What are the broad inferences we could make by plots when exploring any dataset?

dataexploration
r
feature_engineering

#1

Hello,
I am doing the Exploratory data analysis course in Udacity®. I am applying the methods learnt in the course on various data sets(like bike sharing, Crime classification datasets in Kaggle). Being a beginner I am more or less running in the blind making combinations of plots without really inferencing anything. What are the basic things we look for when we make plots? As far as my understanding right now I look for:

  1. Outliers(what to do with outliers after finding them?)
  2. Settling for a bin size(to reduce noise)

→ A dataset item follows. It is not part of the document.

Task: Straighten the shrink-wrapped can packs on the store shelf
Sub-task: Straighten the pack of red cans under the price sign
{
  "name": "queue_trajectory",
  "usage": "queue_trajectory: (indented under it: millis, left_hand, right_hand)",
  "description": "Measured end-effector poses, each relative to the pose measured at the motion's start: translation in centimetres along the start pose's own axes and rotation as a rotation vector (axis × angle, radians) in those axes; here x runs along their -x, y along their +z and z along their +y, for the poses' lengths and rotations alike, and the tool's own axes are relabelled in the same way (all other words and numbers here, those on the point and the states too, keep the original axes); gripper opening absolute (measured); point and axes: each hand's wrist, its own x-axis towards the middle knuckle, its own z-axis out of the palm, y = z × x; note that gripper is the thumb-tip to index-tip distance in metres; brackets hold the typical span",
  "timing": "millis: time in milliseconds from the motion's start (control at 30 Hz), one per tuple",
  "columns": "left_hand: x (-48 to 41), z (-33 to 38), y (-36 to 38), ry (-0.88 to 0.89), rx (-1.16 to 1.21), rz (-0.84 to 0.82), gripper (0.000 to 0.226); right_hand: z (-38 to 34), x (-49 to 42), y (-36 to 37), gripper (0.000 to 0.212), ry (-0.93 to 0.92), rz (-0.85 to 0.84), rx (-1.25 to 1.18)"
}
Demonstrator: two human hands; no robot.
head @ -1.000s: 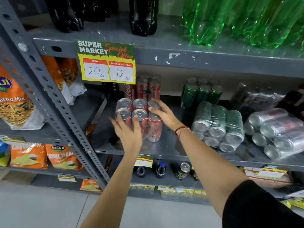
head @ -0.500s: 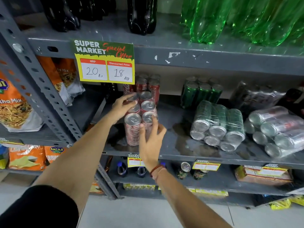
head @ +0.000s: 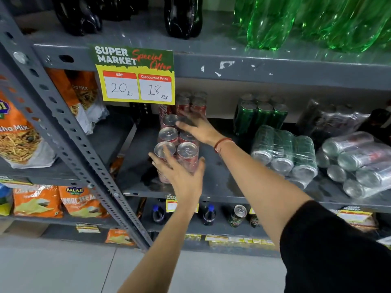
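Note:
A shrink-wrapped pack of red cans (head: 169,134) stands upright on the grey middle shelf (head: 215,187), its narrow end facing out. My left hand (head: 179,172) grips its front cans with spread fingers. My right hand (head: 198,127), a red thread at the wrist, presses on the pack's far end. To the right, a wrapped green can pack (head: 283,153) and a silver can pack (head: 355,163) lie on their sides, tops facing out. Behind them an upright green pack (head: 262,115) and a dark wrapped pack (head: 330,121) stand at the back.
More red cans (head: 190,102) stand behind the held pack. A yellow price sign (head: 135,75) hangs from the upper shelf's edge. A slotted grey upright (head: 69,132) runs along the left, with orange snack bags (head: 17,132) beyond it. Small bottles and cans stand on the shelf below.
The red pack has turned from broad side out to narrow end out. My hands have shifted round it, and they now clasp its front and back ends.

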Motion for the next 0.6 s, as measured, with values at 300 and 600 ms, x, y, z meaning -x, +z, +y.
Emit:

What else should I keep in mind when studying plots?
Please provide me with examples where you were able to create new features by looking at plots.

Regards


#2

Hi @B.Rabbit,

Well, visualising your data not only gives you an idea of the kind of data you are dealing with, but also helps you utilise those trends to come up with different hypothesis during feature engineering.
For example,
In the bike sharing dataset, we create a feature by segregating the bike demand into categories using the boxplot of hours vs count of users.
See this
Also, there are numerous assumptions of algorithms that include the condition that data must be normalised. In order to check the distributions, visualizations are very useful.

If you provide a more specific query, I would be able to answer better.

Regards,
Shashwat